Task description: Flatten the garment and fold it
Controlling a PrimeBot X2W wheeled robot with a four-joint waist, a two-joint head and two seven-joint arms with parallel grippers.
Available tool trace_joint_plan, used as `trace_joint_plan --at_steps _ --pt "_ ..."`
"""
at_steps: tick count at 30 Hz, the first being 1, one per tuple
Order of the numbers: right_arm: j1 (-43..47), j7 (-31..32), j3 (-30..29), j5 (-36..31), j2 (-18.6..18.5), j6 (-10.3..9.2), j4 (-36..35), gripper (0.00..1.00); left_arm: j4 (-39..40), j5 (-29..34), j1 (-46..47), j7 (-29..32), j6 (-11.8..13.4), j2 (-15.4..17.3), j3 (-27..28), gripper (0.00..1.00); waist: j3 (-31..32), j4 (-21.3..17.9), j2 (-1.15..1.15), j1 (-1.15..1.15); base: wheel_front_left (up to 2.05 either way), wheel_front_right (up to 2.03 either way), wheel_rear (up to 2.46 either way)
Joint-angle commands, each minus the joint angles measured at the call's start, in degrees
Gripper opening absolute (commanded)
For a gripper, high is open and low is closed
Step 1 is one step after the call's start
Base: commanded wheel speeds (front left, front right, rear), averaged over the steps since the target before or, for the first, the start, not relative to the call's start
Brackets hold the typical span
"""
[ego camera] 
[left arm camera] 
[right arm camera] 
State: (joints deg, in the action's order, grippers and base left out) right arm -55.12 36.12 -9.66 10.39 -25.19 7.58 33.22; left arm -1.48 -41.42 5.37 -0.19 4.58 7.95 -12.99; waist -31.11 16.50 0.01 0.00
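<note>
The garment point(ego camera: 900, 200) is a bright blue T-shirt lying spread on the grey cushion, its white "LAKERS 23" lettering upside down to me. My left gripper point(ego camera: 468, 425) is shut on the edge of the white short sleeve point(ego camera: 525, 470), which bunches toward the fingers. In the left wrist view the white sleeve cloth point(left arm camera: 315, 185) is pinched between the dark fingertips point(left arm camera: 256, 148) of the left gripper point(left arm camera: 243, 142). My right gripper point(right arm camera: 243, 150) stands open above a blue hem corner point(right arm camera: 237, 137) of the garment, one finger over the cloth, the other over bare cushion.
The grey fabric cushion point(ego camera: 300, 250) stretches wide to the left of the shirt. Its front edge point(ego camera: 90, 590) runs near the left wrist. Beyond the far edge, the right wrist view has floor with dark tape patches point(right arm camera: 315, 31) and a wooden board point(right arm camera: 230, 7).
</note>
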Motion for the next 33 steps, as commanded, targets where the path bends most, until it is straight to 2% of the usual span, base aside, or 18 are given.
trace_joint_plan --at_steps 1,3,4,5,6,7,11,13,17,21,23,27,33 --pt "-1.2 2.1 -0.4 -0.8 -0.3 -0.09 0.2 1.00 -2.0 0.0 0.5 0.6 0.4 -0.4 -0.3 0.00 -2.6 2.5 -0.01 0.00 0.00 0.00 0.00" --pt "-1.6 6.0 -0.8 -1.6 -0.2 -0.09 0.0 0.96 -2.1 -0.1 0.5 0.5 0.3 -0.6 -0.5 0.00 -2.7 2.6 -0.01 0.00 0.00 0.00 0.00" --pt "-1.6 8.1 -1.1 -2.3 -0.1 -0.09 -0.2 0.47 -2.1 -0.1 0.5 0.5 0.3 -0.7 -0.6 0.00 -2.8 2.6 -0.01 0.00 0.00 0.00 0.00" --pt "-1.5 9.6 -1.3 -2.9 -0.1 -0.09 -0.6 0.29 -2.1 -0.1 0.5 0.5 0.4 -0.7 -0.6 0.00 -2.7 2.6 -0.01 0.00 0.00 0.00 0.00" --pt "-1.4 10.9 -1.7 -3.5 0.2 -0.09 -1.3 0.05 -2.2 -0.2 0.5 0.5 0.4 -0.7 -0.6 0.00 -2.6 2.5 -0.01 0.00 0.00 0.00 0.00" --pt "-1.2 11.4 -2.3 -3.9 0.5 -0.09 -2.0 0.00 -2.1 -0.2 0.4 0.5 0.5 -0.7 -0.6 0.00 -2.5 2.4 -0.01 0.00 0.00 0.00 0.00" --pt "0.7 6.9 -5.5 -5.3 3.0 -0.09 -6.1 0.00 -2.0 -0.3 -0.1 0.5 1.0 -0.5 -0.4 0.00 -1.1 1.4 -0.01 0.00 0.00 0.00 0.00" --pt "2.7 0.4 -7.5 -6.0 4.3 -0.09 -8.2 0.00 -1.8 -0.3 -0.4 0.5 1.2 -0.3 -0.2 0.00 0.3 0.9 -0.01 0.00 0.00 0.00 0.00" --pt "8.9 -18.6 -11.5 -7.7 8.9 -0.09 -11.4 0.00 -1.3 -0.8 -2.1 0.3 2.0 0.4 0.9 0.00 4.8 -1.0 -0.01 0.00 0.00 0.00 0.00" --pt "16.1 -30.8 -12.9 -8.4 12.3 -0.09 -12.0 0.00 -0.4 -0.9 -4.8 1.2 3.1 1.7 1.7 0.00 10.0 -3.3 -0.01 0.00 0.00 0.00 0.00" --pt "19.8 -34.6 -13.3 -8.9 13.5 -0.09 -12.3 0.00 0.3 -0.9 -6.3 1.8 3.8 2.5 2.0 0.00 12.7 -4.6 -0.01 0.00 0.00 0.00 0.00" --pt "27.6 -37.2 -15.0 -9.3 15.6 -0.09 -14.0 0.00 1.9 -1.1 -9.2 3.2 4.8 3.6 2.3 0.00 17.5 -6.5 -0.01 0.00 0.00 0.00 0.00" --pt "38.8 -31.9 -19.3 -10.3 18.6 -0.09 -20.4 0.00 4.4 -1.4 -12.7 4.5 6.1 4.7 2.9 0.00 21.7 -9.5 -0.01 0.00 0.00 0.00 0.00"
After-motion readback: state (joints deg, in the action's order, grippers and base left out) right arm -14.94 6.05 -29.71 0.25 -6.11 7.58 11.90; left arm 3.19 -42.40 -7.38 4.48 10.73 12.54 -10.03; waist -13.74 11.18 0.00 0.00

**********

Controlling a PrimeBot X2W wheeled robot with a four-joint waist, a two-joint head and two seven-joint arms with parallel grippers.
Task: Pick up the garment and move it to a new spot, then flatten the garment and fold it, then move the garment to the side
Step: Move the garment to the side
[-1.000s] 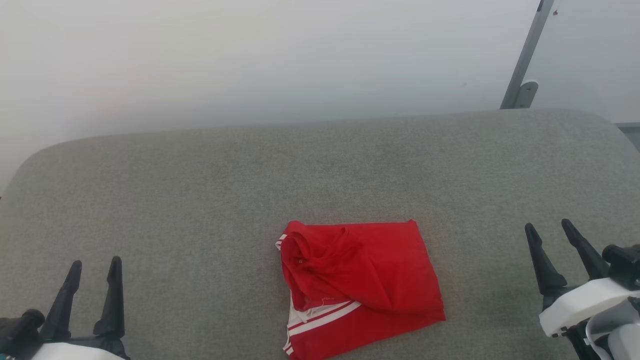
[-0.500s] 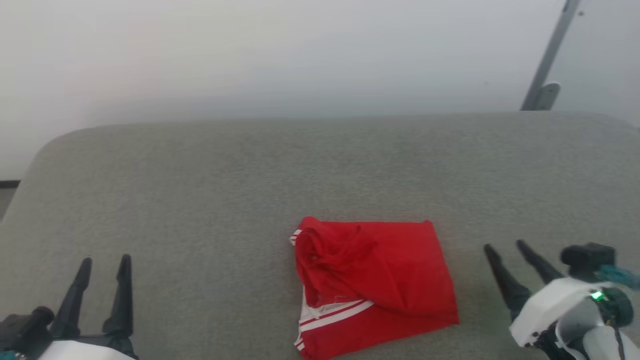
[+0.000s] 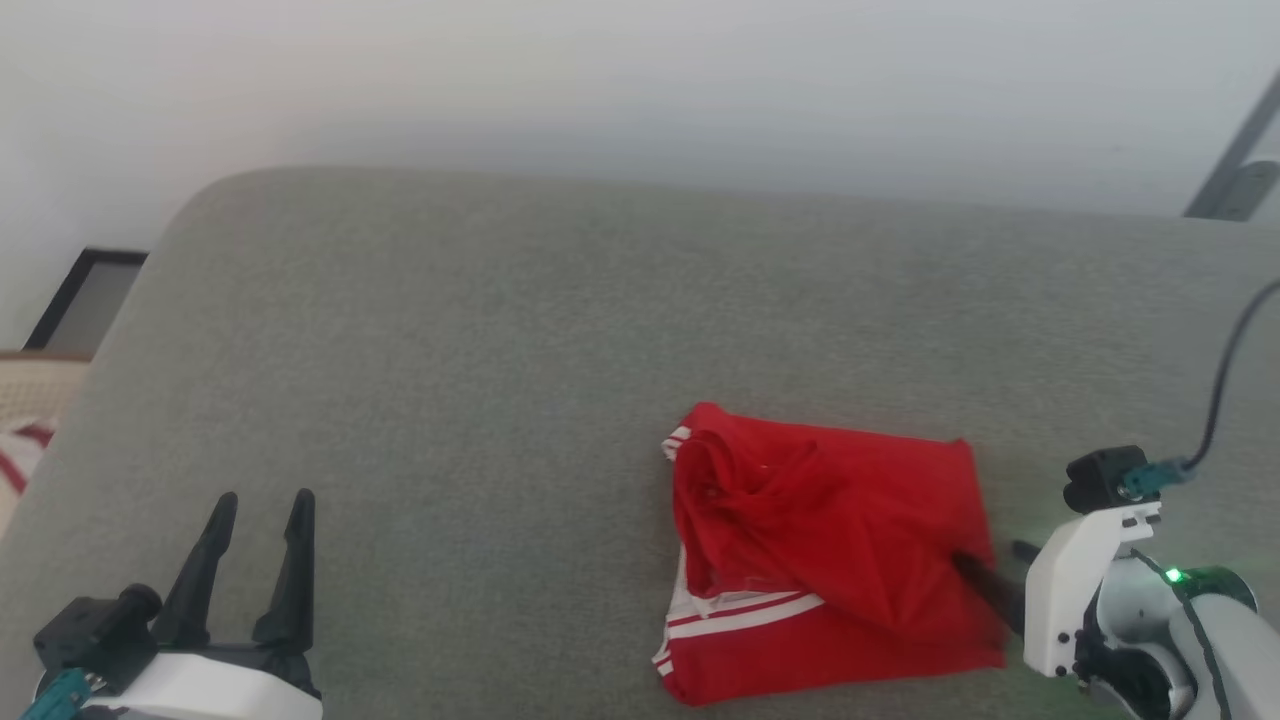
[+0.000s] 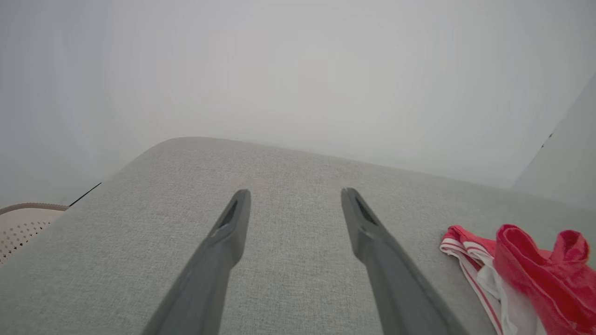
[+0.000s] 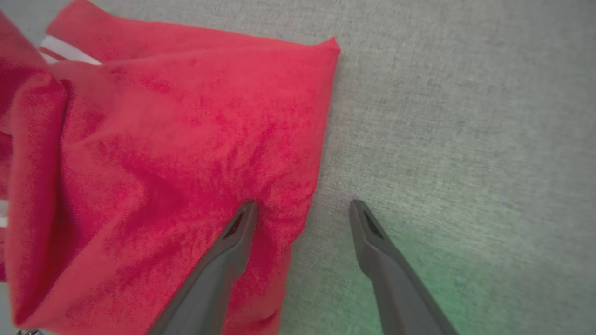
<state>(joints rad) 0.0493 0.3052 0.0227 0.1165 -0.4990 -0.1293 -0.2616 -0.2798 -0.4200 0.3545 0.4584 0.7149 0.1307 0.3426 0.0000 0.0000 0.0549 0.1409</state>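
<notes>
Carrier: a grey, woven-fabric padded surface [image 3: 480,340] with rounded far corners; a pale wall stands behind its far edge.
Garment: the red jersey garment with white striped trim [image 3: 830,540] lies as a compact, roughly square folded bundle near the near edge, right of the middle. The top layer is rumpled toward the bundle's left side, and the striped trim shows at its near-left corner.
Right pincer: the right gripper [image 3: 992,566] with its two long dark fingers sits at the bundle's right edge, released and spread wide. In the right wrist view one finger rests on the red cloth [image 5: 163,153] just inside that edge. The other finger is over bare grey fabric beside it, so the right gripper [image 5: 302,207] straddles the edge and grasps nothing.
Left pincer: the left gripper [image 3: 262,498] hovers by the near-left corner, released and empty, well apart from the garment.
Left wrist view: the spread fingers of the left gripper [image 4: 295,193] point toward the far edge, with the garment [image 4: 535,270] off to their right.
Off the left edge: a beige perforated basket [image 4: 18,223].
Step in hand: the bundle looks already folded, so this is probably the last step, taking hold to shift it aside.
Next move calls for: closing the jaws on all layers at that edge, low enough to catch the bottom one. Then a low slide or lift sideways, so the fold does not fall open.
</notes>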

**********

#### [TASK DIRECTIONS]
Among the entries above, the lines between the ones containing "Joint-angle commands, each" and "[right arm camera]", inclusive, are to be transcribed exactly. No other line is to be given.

#### [RESPONSE AREA]
Joint-angle commands, each minus the joint angles measured at the call's start, in degrees
Gripper opening absolute (commanded)
For a gripper, high is open and low is closed
Step 1 is one step after the call's start
Base: commanded wheel speeds (front left, front right, rear), averaged over the steps since the target before or, for the first, the start, not relative to the call's start
Brackets hold the typical span
"""
[ego camera] 
[left arm camera] 
[right arm camera] 

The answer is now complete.